What is expected: Your task is to copy each line of the material that holds the word "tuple".

━━━━━ Source material

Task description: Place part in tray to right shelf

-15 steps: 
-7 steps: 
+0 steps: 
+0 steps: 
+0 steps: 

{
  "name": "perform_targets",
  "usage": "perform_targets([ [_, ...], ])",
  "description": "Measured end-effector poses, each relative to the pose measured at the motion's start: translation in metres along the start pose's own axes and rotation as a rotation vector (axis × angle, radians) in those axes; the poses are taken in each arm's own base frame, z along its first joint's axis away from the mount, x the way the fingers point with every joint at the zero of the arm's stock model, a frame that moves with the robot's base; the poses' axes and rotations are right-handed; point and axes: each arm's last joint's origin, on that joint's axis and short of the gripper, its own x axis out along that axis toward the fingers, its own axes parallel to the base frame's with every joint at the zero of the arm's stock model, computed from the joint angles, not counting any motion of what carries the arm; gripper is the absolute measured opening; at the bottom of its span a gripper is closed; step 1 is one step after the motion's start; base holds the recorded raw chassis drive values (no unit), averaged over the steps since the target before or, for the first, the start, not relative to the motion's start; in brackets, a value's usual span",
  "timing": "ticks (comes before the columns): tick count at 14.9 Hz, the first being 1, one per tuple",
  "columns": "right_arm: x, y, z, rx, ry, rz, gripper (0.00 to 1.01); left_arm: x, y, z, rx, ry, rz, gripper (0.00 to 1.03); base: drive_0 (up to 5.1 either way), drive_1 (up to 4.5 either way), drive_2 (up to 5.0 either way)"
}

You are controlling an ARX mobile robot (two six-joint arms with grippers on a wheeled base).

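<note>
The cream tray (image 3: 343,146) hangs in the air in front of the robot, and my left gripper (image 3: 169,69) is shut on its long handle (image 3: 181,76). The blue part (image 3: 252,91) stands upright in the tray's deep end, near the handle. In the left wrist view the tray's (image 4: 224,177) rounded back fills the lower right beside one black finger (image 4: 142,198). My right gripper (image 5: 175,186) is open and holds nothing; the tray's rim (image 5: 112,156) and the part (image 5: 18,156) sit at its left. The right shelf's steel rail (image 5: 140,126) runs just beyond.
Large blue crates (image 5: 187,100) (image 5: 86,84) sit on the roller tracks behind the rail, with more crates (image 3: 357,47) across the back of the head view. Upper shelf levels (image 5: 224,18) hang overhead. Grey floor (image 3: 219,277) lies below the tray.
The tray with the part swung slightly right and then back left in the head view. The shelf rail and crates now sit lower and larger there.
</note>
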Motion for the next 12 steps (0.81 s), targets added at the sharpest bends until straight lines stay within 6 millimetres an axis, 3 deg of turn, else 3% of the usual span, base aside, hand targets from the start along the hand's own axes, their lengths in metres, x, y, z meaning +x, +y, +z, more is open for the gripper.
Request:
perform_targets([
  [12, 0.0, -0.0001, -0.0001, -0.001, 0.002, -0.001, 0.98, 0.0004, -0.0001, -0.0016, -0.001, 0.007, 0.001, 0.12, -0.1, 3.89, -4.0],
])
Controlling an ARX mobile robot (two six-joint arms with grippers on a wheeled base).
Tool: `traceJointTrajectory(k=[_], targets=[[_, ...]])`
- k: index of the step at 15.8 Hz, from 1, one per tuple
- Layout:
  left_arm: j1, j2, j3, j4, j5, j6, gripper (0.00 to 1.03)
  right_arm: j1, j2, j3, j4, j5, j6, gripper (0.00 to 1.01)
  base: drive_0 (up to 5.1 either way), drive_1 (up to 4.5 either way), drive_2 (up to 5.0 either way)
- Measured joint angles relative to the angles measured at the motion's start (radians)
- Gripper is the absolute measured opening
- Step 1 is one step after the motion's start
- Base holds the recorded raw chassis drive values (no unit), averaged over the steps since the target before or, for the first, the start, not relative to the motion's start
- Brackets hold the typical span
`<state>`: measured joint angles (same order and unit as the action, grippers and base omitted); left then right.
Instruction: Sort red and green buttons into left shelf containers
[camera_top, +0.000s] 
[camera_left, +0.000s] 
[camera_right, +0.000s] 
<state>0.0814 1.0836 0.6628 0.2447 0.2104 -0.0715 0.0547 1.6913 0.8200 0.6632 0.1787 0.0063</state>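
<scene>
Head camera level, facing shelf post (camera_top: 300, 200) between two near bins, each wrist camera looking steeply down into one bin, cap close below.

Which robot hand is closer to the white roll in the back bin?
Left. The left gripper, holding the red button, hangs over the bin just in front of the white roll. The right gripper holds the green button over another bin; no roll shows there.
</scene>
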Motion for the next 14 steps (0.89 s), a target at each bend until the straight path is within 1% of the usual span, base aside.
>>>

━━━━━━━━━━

Finished exercise:
  "timing": "ticks (comes before the columns): tick count at 14.9 Hz, the first being 1, one per tuple",
- k: index of the step at 15.8 Hz, from 1, one per tuple

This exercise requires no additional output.